Sejak awal, perkara ini penuh tanda tanya. Barang bukti berupa sabu seberat 10 gram disebut bukan milik Rahmadi, melainkan milik tersangka lain bernama Andre yang ditangkap hampir bersamaan.
“Barang bukti itu dialihkan untuk menjerat klien kami,” ujar Thomas Tarigan, penasihat hukum Rahmadi.
Kecurigaan semakin kuat setelah dua saksi polisi memberi keterangan berbeda soal lokasi penemuan sabu. Bripka Toga M. Parhusip menyebut barang itu ditemukan di bawah jok depan mobil Rahmadi, sementara Gunarto Sinaga menegaskan letaknya di bawah kursi pengemudi. Perbedaan itu sempat dipertanyakan majelis hakim, namun tak pernah mendapat penjelasan tuntas.
Meski demikian, dalam tuntutannya, jaksa menuliskan versi berbeda lagi. Sabu seberat 10 gram itu ditemukan di bawah kursi supir penumpang.
“Padahal pemeriksaan sidik jari bisa membuktikan kebenaran materil. Klien kami bahkan meminta agar sidik jarinya dicocokkan, tetapi tidak dilakukan,” kata Thomas.
Keanehan lain juga muncul. Ponsel Rahmadi disita tanpa pernah ada laporan digital forensik. Setelah penyitaan, saldo Rp11,2 juta dalam rekening M-Banking miliknya hilang begitu saja. Selain itu, mobil yang menjadi lokasi penemuan sabu sudah berada dalam penguasaan polisi sebelum barang bukti tersebut diklaim ditemukan.

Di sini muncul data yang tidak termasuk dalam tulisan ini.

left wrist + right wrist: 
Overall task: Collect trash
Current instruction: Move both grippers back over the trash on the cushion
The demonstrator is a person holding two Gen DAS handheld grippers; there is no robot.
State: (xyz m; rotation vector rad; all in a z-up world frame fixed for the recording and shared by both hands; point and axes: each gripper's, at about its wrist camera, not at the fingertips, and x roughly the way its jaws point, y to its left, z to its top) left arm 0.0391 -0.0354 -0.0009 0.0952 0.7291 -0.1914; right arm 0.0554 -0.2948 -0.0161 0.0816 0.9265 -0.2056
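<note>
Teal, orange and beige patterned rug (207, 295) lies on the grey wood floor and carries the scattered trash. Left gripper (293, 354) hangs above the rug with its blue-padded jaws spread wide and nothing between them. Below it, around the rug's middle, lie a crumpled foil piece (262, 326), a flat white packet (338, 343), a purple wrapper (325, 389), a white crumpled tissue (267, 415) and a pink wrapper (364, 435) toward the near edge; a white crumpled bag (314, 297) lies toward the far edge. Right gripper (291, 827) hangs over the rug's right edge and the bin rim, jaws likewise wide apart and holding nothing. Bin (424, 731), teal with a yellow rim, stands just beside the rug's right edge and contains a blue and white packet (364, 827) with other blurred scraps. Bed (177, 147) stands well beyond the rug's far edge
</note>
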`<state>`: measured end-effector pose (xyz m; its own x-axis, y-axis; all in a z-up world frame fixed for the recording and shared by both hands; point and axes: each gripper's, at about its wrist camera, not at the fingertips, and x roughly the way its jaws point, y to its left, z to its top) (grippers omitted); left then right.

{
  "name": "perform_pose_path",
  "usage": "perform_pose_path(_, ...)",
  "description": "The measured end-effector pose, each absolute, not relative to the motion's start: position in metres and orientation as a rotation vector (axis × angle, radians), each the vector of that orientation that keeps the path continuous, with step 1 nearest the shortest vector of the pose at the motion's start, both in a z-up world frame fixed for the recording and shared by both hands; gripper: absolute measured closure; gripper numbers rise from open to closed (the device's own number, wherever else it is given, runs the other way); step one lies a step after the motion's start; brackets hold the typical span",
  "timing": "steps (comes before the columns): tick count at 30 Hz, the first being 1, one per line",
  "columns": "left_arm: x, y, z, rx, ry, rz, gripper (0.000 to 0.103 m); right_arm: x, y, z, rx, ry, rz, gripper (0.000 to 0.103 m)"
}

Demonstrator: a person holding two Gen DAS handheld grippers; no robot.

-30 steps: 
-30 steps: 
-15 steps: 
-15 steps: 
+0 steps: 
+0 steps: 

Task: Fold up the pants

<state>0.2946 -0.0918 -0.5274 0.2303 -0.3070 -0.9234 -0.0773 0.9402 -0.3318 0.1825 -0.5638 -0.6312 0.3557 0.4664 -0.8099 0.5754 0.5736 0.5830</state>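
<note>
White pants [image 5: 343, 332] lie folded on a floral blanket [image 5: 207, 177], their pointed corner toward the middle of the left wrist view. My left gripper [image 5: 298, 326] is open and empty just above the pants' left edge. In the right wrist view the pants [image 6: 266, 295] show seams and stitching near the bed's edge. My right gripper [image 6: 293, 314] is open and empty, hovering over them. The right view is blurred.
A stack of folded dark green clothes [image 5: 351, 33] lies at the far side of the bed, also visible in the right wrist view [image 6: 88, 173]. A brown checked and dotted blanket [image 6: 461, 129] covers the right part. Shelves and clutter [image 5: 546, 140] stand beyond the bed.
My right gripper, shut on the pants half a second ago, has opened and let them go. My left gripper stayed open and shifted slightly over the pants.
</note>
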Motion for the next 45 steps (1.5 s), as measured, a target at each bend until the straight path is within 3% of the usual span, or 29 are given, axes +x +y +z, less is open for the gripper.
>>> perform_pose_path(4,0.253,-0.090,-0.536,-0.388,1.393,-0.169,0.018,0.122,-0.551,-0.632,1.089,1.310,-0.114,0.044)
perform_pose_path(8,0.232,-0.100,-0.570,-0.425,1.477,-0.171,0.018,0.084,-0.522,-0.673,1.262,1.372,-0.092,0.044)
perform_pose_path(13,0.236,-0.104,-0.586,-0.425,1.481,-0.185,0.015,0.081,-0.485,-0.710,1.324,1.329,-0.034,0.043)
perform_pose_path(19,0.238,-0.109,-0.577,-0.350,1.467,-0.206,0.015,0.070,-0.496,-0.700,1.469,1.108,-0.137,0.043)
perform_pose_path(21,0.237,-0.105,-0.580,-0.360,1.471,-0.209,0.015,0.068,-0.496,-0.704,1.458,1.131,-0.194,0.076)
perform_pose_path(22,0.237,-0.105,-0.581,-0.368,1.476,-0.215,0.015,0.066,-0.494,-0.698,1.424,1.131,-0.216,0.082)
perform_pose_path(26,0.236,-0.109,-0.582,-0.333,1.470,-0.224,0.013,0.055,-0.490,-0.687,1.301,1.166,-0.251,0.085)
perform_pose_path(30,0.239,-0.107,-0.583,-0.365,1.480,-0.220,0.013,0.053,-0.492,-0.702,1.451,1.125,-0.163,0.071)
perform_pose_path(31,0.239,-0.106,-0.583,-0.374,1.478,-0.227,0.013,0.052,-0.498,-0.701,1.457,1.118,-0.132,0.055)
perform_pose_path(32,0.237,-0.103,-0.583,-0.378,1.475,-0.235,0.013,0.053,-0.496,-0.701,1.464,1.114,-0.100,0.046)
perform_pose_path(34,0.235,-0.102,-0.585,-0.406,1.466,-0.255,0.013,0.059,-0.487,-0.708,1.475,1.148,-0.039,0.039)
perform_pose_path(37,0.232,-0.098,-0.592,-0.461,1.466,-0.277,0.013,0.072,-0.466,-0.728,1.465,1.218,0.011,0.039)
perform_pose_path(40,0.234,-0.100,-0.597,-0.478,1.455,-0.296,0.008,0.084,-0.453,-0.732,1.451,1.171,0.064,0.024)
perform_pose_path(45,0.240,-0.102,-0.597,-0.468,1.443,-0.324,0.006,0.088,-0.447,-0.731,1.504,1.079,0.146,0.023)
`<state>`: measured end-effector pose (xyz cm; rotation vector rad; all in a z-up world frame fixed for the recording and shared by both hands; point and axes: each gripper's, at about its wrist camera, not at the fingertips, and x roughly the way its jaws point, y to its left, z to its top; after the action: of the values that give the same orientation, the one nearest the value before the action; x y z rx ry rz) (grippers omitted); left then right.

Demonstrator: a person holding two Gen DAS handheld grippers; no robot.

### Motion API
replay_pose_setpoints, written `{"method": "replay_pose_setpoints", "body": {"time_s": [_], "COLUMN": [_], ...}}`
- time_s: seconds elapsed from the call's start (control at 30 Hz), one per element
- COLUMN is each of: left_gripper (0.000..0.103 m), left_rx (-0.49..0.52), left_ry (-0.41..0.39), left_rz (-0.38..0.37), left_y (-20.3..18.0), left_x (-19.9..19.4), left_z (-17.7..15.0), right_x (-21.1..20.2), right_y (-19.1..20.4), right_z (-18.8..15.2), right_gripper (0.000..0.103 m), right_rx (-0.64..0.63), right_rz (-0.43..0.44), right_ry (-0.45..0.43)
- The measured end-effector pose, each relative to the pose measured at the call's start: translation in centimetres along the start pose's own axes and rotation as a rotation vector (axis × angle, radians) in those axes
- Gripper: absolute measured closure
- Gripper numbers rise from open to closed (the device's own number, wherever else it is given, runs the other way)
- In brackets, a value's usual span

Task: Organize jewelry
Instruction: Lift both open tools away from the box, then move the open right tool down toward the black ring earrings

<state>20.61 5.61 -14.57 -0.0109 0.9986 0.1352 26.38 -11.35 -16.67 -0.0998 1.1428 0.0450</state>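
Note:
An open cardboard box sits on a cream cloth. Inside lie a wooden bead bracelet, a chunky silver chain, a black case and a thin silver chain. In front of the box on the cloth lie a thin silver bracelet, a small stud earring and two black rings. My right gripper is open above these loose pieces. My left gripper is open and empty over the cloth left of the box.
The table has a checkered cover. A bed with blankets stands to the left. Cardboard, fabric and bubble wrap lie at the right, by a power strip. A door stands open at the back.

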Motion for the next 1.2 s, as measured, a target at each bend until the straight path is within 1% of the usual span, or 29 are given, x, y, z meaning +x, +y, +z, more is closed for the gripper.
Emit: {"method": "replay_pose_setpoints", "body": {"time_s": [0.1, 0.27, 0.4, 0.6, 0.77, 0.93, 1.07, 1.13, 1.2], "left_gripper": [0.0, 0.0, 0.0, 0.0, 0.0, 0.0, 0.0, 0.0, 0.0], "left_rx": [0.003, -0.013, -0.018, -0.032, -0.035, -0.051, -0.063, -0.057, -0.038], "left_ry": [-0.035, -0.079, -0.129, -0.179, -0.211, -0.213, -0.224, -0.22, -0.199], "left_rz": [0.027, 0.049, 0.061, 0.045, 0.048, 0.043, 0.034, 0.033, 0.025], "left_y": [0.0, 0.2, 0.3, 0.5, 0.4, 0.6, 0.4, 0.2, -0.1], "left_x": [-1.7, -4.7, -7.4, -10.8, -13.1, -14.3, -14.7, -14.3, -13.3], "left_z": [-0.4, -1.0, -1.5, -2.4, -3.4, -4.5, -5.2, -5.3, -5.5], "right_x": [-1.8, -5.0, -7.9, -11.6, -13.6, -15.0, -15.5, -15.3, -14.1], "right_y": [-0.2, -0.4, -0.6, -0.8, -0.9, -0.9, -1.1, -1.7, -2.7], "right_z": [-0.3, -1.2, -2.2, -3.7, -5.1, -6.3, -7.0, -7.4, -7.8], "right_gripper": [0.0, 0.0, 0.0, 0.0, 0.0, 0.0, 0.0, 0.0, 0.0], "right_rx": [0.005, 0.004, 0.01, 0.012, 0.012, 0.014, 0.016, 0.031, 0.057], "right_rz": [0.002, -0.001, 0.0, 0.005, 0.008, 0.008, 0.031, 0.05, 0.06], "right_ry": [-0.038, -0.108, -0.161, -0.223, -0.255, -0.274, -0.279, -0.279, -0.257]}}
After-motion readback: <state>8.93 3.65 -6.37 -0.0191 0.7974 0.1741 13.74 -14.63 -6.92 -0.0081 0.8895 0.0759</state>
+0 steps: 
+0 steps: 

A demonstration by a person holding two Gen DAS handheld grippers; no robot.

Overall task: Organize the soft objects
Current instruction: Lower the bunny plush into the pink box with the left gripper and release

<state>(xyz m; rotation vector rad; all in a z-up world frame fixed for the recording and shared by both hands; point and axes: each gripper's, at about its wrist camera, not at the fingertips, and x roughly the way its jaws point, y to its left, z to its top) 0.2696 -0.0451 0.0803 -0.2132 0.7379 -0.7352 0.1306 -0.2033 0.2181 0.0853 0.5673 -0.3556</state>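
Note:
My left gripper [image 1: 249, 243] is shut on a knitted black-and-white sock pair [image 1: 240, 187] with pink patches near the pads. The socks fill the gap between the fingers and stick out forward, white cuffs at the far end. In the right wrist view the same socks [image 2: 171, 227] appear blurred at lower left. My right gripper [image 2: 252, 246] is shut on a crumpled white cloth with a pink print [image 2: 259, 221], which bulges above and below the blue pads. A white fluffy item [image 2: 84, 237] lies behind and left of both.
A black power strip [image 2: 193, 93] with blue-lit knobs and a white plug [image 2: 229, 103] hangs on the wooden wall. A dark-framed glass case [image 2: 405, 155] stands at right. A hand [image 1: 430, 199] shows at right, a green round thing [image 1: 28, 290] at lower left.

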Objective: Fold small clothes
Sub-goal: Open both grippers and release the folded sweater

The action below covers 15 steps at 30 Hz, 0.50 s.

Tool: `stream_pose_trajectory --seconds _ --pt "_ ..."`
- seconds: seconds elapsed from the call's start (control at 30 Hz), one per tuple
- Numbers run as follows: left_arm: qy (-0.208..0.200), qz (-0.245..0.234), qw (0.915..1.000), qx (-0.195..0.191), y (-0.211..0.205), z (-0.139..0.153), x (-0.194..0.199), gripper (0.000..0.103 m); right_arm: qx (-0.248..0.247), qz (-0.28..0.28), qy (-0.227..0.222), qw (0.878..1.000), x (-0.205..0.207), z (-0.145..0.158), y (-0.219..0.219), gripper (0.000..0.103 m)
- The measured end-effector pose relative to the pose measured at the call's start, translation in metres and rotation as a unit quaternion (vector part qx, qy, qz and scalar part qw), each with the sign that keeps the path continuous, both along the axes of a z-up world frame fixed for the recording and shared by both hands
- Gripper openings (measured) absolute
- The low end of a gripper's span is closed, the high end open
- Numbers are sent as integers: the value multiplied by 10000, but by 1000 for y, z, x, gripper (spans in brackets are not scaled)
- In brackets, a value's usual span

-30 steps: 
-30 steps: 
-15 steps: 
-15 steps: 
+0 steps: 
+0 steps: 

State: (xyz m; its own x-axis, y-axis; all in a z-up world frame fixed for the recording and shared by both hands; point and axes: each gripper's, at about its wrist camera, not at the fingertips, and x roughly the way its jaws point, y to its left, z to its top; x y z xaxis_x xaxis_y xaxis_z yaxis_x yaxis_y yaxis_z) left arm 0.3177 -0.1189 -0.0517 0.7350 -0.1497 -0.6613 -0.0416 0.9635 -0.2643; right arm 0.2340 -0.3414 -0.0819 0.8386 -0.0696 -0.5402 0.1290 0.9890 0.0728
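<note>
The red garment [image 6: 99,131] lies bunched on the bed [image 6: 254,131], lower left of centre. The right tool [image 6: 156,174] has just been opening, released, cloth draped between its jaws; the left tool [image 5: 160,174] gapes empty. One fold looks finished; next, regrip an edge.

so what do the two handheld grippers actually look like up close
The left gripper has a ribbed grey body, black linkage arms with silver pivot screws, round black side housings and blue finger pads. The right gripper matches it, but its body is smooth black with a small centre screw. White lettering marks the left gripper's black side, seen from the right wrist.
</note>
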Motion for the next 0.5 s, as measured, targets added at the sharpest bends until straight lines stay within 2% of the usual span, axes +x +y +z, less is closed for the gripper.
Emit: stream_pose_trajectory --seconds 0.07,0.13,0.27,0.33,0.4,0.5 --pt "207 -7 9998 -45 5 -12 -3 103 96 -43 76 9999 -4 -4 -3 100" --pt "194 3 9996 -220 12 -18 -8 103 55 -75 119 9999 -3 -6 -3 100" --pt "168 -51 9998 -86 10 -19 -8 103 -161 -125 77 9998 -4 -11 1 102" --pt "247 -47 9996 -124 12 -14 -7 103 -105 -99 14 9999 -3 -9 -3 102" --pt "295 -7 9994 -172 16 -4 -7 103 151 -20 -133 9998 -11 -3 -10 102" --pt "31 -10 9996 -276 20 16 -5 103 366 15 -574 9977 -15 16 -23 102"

Meski berlapis kejanggalan, jaksa tetap menuntut Rahmadi 9 tahun penjara.
“Ini bentuk hilangnya hati nurani. Menuntut seseorang atas perbuatan yang tidak pernah dilakukannya adalah bentuk ketidakadilan yang nyata,” tegas Thomas.
Pihak kuasa hukum berjanji akan melaporkan JPU ke Kejaksaan Agung dan Komisi Kejaksaan. Laporan dugaan rekayasa kasus juga sudah masuk ke SPKT Polda Sumut dan Bidpropam, menunggu gelar perkara di Ditreskrimum Polda Sumut.
Di ruang sidang, emosi Rahmadi tak terbendung. Dengan suara bergetar, ia menyampaikan keberatannya di hadapan majelis hakim. Namun Ketua Majelis Hakim Karolina Selfia Sitepu menegaskan keberatan itu harus dituangkan dalam pledoi pada 7 Oktober 2025 mendatang.
Keluarga Rahmadi yang hadir di persidangan menyebut kasus ini penuh rekayasa. Mulai dari barang bukti, uang yang raib, hingga dugaan penganiayaan saat penangkapan. Mereka mendesak Kapolri turun tangan.
“Ini bukan perkara kecil. Kalau Kapolri diam, keadilan di mata rakyat akan mati,” ujar kakak Rahmadi.
Kini, kasus Rahmadi bukan sekadar soal tuntutan 9 tahun. Bagi sebagian warga Tanjungbalai, perkara ini menjadi simbol perlawanan terhadap praktik hukum yang dianggap timpang. Sementara sabu bisa berpindah tangan, nurani justru seolah ikut menghilang.